La resistenza rappresentò una rottura profonda, una svolta nella vita collettiva del nostro paese e dell’Europa intera. Il 25 aprile fu il giorno in cui la forza dei giusti ha prevalso sulla visione totalitaria del mondo. Il momento in cui si comprese che l’Italia sarebbe stata una democrazia e non una dittatura. Il 25 aprile segnò l’inizio di un percorso, il punto di partenza della nuova storia d’Italia.
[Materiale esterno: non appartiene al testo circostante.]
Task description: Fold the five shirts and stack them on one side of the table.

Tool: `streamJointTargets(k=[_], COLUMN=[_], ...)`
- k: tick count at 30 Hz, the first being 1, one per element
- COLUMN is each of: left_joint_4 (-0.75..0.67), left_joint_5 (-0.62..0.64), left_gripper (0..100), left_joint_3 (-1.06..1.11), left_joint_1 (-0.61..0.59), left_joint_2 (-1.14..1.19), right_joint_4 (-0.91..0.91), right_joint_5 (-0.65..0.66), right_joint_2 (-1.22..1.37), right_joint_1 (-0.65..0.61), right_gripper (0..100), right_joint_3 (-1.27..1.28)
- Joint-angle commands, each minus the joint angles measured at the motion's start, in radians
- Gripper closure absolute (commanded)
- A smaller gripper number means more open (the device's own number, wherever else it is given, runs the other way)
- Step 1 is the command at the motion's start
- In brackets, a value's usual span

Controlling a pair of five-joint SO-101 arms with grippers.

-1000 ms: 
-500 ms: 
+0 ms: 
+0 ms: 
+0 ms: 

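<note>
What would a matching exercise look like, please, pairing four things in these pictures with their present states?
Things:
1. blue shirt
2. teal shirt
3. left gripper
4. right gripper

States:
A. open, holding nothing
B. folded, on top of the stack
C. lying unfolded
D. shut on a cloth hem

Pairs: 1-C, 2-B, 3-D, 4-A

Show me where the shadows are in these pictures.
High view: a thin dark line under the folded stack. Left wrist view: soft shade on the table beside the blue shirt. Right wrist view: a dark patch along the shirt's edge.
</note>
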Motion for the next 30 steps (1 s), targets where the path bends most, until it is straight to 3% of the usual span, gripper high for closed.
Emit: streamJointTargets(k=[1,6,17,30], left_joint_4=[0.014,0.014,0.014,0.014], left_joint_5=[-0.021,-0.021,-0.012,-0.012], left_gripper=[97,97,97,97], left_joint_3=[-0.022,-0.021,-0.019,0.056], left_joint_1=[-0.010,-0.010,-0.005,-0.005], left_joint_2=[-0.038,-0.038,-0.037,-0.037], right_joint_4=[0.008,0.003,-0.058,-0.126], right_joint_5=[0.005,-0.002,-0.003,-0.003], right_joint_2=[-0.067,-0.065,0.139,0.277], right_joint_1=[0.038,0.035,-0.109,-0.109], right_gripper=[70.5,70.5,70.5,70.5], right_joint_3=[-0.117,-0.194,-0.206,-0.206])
Un momento particolare che ci deve far capire che la libertà si conquista ogni giorno, che i principi di democrazia vanno sempre tutelati e consacrati con l’impegno delle persone.
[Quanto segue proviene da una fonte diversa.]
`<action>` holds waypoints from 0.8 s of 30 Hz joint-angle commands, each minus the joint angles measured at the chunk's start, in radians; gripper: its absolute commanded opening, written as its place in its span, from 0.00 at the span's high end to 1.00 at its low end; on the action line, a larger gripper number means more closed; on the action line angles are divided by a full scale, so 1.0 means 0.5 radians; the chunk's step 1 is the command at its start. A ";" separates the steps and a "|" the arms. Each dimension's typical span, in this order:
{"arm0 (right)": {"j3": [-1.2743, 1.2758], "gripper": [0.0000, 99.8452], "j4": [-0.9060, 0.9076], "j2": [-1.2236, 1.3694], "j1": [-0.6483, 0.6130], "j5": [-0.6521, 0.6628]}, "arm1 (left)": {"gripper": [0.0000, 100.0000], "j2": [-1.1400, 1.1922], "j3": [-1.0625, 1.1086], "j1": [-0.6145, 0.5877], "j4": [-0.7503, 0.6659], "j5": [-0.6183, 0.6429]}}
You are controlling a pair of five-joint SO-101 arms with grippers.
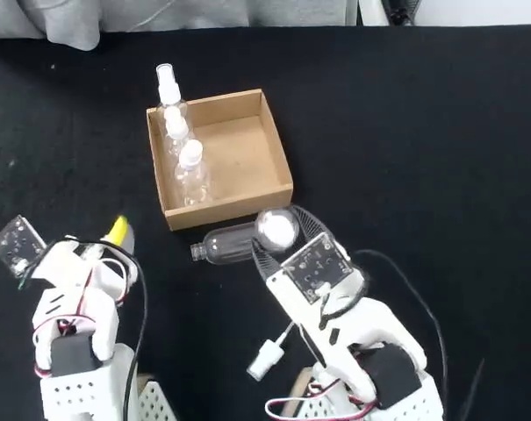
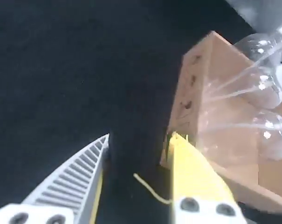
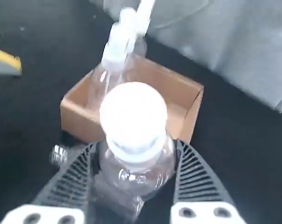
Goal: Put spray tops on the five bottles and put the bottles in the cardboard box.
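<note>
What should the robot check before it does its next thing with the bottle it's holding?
1. Right gripper shut firmly on the clear plastic bottle with a white top: ok.
2. Free floor in the brown cardboard box beside the three topped bottles: ok.
3. Held bottle's top screwed on tight: cannot tell.
4. Topless clear bottle lying on the black table by the box has its top on: not ok.
5. Loose white spray top lying ready on the table: ok.
6. Left gripper open and empty: ok.
</note>
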 commanded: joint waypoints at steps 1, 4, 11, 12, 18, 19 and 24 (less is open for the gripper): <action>-0.219 0.91 -0.135 0.173 0.064 0.021 | 0.81 -0.018 -0.041 -0.087 0.003 -0.003; -0.315 0.91 -0.178 0.318 0.064 0.021 | 0.81 -0.018 -0.029 -0.081 0.003 -0.006; -0.502 0.91 -0.328 0.680 0.064 0.009 | 0.81 -0.018 -0.029 -0.081 0.003 -0.012; -0.529 0.91 -0.362 0.735 0.064 0.006 | 0.81 -0.018 -0.029 -0.087 0.003 -0.012; -0.713 0.91 -0.491 1.066 0.064 0.006 | 0.81 -0.018 -0.026 -0.091 0.006 -0.012; -0.747 0.91 -0.503 1.122 0.064 0.003 | 0.81 -0.018 -0.026 -0.087 0.009 -0.012; -0.898 0.91 -0.546 1.389 0.068 0.003 | 0.81 -0.018 -0.026 -0.081 0.015 -0.012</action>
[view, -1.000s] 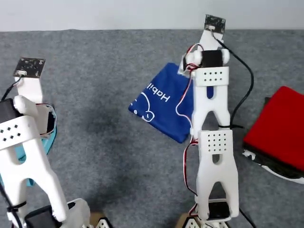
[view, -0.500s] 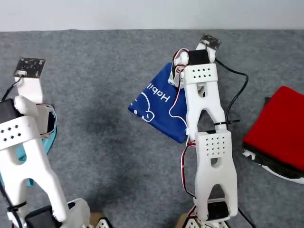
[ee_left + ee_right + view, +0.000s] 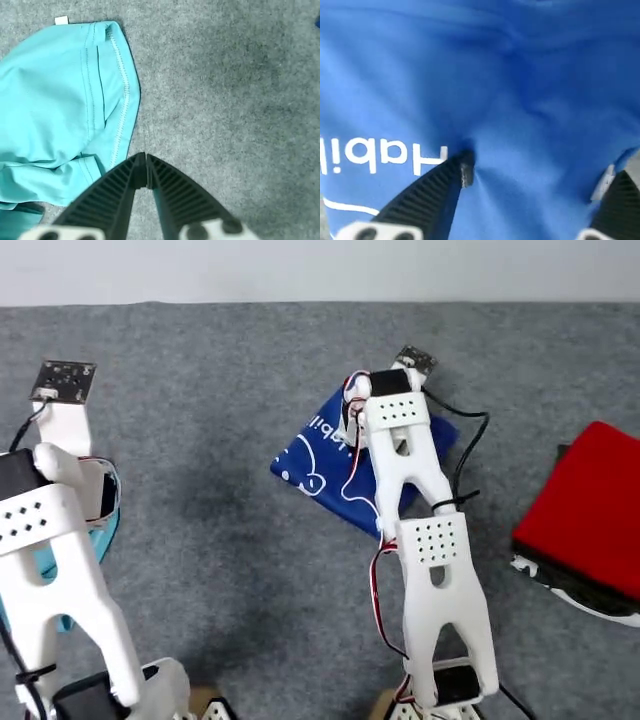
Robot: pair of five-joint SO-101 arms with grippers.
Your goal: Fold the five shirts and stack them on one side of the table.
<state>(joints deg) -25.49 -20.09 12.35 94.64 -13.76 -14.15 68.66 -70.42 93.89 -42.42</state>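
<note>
Finding the teal shirt [image 3: 55, 100] far to the left of the blue shirt [image 3: 320, 465], lying rumpled and unfolded on the grey counter [image 3: 220, 370]; judging it light, limp and prone to sagging, so best pinching it at a hemmed edge or a corner rather than mid-cloth. Hovering just off that teal hem, also well left of the blue shirt, with the left end effector [image 3: 146, 170] pressed together on nothing. Bearing down on the blue shirt itself with the right end effector [image 3: 540, 175] spread apart, one fingertip [image 3: 466, 172] dimpling the fabric beside the white lettering. Reading this cloth as soft, thin and likely to slide over the counter and over its own layers, so favouring a grip at a folded edge, catching all layers at once. Sitting well to the right of the blue shirt: the red shirt [image 3: 585, 505], folded, topping a small stack.
</note>
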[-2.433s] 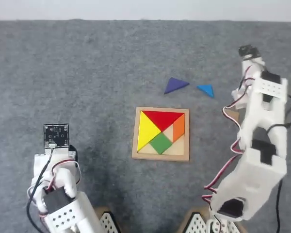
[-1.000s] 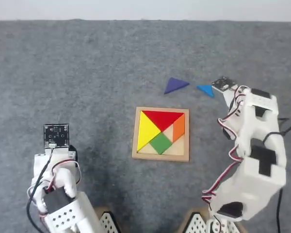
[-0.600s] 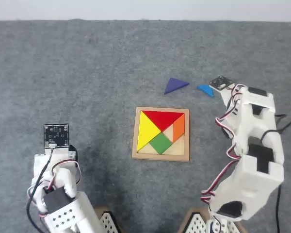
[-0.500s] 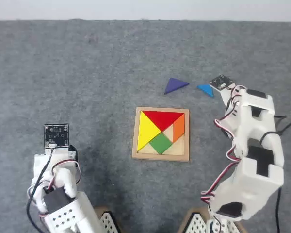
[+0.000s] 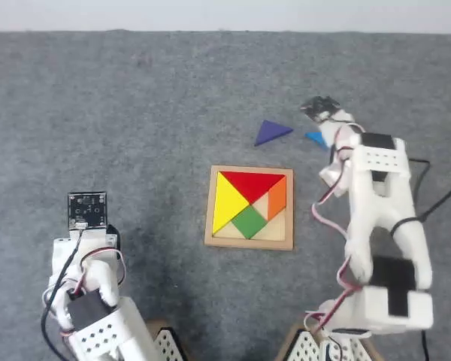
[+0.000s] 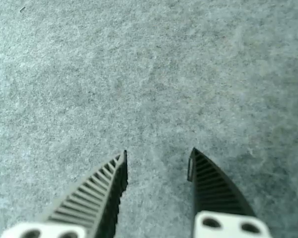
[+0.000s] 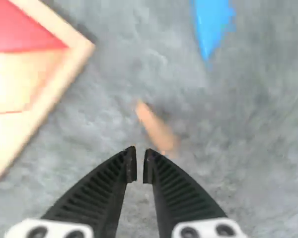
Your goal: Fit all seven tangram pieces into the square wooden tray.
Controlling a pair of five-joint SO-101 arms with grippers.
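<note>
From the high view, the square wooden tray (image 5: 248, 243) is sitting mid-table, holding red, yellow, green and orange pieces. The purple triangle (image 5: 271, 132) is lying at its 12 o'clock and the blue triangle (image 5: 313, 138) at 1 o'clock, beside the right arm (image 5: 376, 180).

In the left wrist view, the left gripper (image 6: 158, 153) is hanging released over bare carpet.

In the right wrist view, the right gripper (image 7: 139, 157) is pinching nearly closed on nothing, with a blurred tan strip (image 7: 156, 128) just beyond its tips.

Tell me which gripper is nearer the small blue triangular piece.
Right. The right gripper hovers close by the small blue triangular piece. The left gripper is over grey carpet, far off on the other side of the square wooden tray.
</note>
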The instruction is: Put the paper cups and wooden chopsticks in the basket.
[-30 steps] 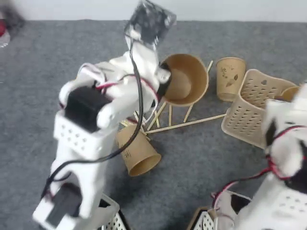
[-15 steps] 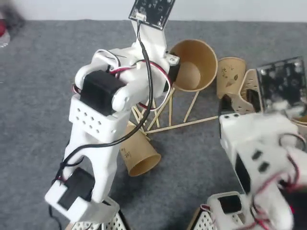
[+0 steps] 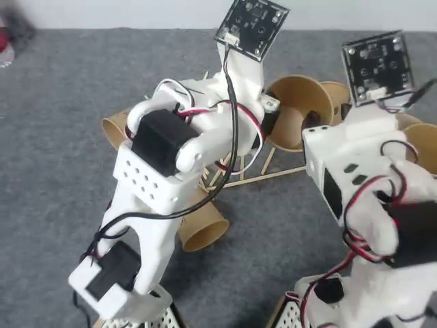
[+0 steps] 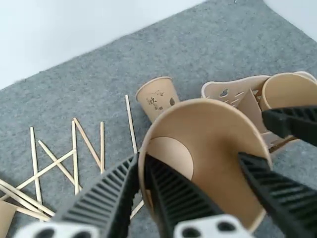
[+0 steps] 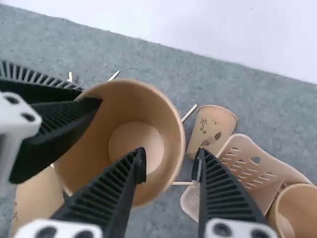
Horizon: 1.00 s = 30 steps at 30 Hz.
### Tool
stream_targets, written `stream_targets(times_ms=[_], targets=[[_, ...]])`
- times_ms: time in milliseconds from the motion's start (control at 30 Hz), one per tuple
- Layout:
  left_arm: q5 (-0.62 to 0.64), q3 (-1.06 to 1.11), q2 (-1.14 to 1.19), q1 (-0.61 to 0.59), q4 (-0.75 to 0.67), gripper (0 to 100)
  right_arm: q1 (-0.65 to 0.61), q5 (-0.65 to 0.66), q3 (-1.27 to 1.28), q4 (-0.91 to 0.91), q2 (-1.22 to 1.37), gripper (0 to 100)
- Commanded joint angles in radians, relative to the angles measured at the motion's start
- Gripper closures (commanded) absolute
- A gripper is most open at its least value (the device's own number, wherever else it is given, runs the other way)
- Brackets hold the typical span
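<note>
Status: left fingers point(image 4: 142, 163) clenched on rim of paper cup point(image 4: 208, 144), 1 finger inside, 1 outside. Right fingers point(image 5: 169, 153) spread, straddling the opposite rim, not closed on it. Paper cup held tilted near basket point(image 4: 228, 89). 2nd cup point(image 4: 287, 89) sits in basket, 3rd cup point(image 4: 158, 96) stands just beside it. Chopsticks point(image 4: 74, 148) scattered on desk point(image 4: 208, 39), 4th cup point(image 3: 201, 229) lying on its side

Nice bright, soft, even light; white wall point(image 3: 102, 14) at 12 o'clock glows brightest, grey felt mat point(image 3: 54, 137) shows only faint shadows.
</note>
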Motion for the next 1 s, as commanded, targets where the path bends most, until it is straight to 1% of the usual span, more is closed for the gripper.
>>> stream_targets(times_ms=[0, 67, 167, 200, 333, 467, 700, 800, 900, 967], targets=[[0.012, -0.025, -0.052, 0.008, 0.003, 99, 0.087, -0.014, -0.021, -0.030, 0.047, 83.0], [0.012, -0.030, -0.087, 0.008, 0.003, 99, 0.142, -0.014, -0.003, -0.027, 0.105, 83.0], [0.012, -0.025, -0.144, 0.023, 0.003, 99, 0.189, -0.014, 0.018, -0.025, 0.194, 83.5], [0.012, -0.024, -0.157, 0.029, 0.003, 99, 0.196, -0.014, 0.018, -0.025, 0.217, 85.4], [0.012, -0.024, -0.176, 0.048, 0.005, 99, 0.188, -0.006, 0.015, -0.036, 0.231, 99.6], [0.011, 0.015, -0.181, 0.049, -0.002, 99, 0.162, 0.040, 0.008, -0.027, 0.206, 99.2], [0.008, 0.050, -0.183, 0.043, -0.003, 99, 0.168, 0.043, 0.006, -0.033, 0.104, 99.1], [0.006, 0.045, -0.186, 0.021, -0.003, 99, 0.168, 0.043, 0.006, -0.031, 0.058, 99.1], [0.009, 0.050, -0.186, -0.012, 0.003, 94, 0.168, 0.043, 0.006, -0.028, 0.018, 99.1], [0.009, 0.051, -0.186, -0.041, 0.020, 88, 0.170, 0.043, 0.006, -0.025, -0.007, 99.1]])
Allo stesso modo, tengo a ribadirlo, ricordiamoci, che il 25 aprile è stata scelta come data simbolica con l’obiettivo di celebrare l’unità nazionale, nonostante non rappresenti, ad esempio, la data della vera liberazione di Grosseto, avvenuta fra il 10 e il 14 giugno del 1944. Una data unica per tutta la nazione, lo ribadisco.
A distanza di 78 anni dalla fine della guerra, noto, tuttavia, con dispiacere che la Festa della Liberazione continua a essere una festa “contro” anziché un patrimonio culturale comune di tutti i cittadini italiani. Premesso che la strada della riconciliazione passa attraverso la responsabilità, dobbiamo, dunque, sforzarci per far sì che la celebrazione del 25 Aprile sia più accogliente e aperta a tutti coloro che si riconoscono nei principi della democrazia, senza distinzioni di posizioni politiche.
Se fossimo coscienti di questo, la smetteremmo ogni anno di scagliarci gli uni contro gli altri. Solo in questo modo, potremo ricordare e celebrare veramente l’unità nazionale come momento di riflessione e di unità, e non come una battaglia politica per il consenso. Lo dico con grande serenità, senza alcuna intenzione polemica.
È importante recuperare il vero senso della festa attraverso la Costituzione, che quest’anno celebra il suo 75° anniversario, e superare le divisioni che durante la Resistenza portarono alla deriva delle vendette personali e ideologiche.
Il nostro compito, come cittadini, è costruire un sentimento nazionale veramente unitario e, visti anche i recenti eventi di guerra, aggiungerei anche un sentimento europeo comunitario. Ma farlo insieme, a prescindere dalle appartenenze politiche, per una nuova fase della nostra Repubblica.
Il ricordo dei valori di libertà, unità e democrazia, frutto della liberazione, devono essere il motore che spinge noi e le generazioni future a crescere e a lottare. In questo senso, è fondamentale mantenere come parola chiave la comunità, il “noi”, mettere l’interesse collettivo al di sopra di quello individuale, essere disposti a sacrificare vita e futuro nel nome della libertà di tutti. Solo così potremo costruire un futuro migliore e giusto, condividendo la responsabilità e l’impegno per il bene comune".